そして、質問が無いですかという表情で生徒の顔を見ました。
「先生、天地海山教とは何ですか?」
ライちゃんが聞きました。
関西の人は知らないのですね。
「いい質問ですね。天地海山教と書いて、テンチカイザンキョウ。教祖様が天地海山と書いて、アマチミサ。この教祖様は、超能力者です。隕石が落ちると発表があったときに、ただ一人大きな声で隕石は落ちないと予言しました。結果その通りになり、信者を多く集めた宗教です。教祖のミサさんは木田三柱のミサ様と同一人物です」
この世界は、隕石が百パーセント衝突すると発表されて、パニックで滅びかけています。
恐竜は直径二十キロの隕石で滅びましたが、人類は隕石が衝突すると広まったことにより絶滅しそうになっています。
食糧の奪い合いに明け暮れて、殺し合い人口が激減しています。
そこで、我がとうさんがぶつくさ言いながら、世界を救おうと立ち上がり今日があります。

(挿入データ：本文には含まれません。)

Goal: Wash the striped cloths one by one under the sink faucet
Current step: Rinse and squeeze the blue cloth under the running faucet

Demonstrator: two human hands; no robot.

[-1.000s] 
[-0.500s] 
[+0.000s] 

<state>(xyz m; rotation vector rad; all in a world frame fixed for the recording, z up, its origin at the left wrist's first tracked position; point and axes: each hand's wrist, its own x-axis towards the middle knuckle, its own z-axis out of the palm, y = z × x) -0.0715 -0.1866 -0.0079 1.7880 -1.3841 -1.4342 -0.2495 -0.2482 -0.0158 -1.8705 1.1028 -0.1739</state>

何をかくそう昨日の赤いジャージのおデブさんこそが、救世主木田とうその人なのです。
「はい、わかりました」
ライちゃんが返事をしました。
「次に尾張の北の美濃ですが、ここは斎藤家が管理しています。そして、その北の飛騨は、私古賀家が管理しています。飛騨の隣の信濃は、北部を真田家、南部を戸田家が管理しています」
「先生、管理と言っていますが、領地ではないのですか」
今度はノブ君が質問しました。
「いい質問ですね。木田家では、民主主義を目指しています。日本が一つにまとまったときには、民主主義にする予定です。それまでの間、政府の代理で一時的に預かっているという考え方なので管理と言っています」
「なんだ。大殿が支配しちまった方が断然いい国になるとおもうけどなあ」
「私もそう思います。……こほん。……尾張の西の北伊勢は、このクラスの本多美代さんの本多家が桑名城で管理しています。南伊勢から志摩にかけては藤堂家、紀伊は清水家配下の熊野衆が管理しています。そして大和の地は柴井家が管理をしています。和泉、河内で清水家が賊を退治して平定中ですね。摂津の大阪城は木田家直轄で管理しています。ここまでが木田家とそれに同盟してくれている諸勢力です」
ライちゃんは大和の柴井家でお世話になっていました。
ノブ君は、かつて大阪を支配していた新政府軍から、物資を奪い生活をしていました。
でも、生きるためには仕方が無かったのです。
ノブ君は何人もの子供達を食べさせるために頑張って生きてきていたのです。